HIV-infected subjects are at increased risk of developing atherosclerosis and cardio-vascular disease. Previous studies conducted by the project team demonstrated that a key mechanism of this co-morbidity is impairment of function of the ATP-binding cassette A1 (ABCA1) cholesterol transporter by the HIV protein Nef. Recently the team demonstrated that the mechanism of ABCA1 inactivation by Nef involves Nef-mediated disruption of ABCA1 interaction with calnexin, a chaperone of endoplasmic reticulum required for maturation of glycosylated proteins. In the absence of calnexin, they observed accumulation at the membrane of ABCA1 species with altered molecular weight, suggesting the expression of ABCA1 protein that is not properly glycosylated.
In this application, Dr. Radoslav's team proposes to study the glycosylation profile of ABCA1 and changes imparted by Nef. The ABCA1 amino acid sequence has been predicted to contain 21 putative N-glycosylation sites according to an in silico analysis of the Uniprot/SwissProt protein database. Two of the 21 sites were so far confirmed experimentally but the role of glycosylation in ABCA1 biology remains uncharacterized. They propose to identify all ABCA1 glycosylation sites, characterize the glycan types present in native ABCA1 and in the context of HIV viral infection, and analyze the functional capacity of ABCA1 constructs carrying mutations in the glycosylation sites. To this end Dr. Radoslav has started a collaboration between Dr. Bukrinsky, George Washington University, and Dr. Goldman, Georgetown University. Dr. Bukrinsky is an expert on the mechanisms of HIV pathophysiology and HIV effects on cholesterol metabolism, while Dr. Goldman provides expertise in glycoproteomics, two complementary aspects of the research needed to address these stimulating questions.

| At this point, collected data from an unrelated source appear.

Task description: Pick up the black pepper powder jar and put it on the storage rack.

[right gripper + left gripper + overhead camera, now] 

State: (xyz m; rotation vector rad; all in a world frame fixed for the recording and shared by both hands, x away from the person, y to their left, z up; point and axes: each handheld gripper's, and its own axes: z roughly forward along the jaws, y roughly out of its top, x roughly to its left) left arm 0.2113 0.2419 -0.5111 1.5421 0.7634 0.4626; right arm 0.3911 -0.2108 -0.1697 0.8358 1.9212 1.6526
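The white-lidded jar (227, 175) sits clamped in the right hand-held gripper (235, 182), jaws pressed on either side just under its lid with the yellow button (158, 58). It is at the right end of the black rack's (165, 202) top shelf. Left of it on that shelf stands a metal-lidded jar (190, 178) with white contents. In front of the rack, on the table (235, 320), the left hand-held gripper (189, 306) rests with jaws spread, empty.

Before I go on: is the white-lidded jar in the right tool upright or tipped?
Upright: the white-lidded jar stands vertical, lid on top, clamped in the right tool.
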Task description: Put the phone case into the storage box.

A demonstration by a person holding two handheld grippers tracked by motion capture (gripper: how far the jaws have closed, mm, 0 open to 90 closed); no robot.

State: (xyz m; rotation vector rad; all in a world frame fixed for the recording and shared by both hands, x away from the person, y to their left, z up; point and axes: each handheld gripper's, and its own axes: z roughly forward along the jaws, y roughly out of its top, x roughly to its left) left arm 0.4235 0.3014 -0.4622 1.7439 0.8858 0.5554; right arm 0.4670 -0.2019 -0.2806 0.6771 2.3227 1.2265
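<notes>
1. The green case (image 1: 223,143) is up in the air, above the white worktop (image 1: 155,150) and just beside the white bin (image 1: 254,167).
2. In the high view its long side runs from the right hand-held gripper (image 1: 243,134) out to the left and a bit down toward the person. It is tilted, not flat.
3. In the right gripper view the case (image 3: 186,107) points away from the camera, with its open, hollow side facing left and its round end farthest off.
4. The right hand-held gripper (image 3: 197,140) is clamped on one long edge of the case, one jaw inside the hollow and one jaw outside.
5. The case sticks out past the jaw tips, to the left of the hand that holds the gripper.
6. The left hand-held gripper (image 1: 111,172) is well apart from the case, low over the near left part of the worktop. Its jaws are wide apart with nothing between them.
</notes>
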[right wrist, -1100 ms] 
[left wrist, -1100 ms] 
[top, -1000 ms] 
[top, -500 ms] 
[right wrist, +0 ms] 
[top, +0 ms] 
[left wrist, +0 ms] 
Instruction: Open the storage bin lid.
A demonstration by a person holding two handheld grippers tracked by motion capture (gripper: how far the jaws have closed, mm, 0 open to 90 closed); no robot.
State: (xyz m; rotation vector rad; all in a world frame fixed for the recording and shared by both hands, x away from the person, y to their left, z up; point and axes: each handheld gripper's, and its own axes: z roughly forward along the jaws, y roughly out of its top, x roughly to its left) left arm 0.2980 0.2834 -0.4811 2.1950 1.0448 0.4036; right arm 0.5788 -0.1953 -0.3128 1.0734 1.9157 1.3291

The research team will isolate Flagtagged ABCA1 in the persence and absence of Nef, and will subject it to glycoproteomics using the latest methods of analysis on the QTOF and QTRAP MS analyzers (AB Sciex) at Georgetown University. During their preliminary analysis, they have already identified two new sites which are co-translationally glycosylated. We will also perform functional analysis of ABCA1 carrying mutations in identified glucosylation sites. These results will close a gap in knowledge on the biology of ABCA1 as a key anti-atherogenic factor.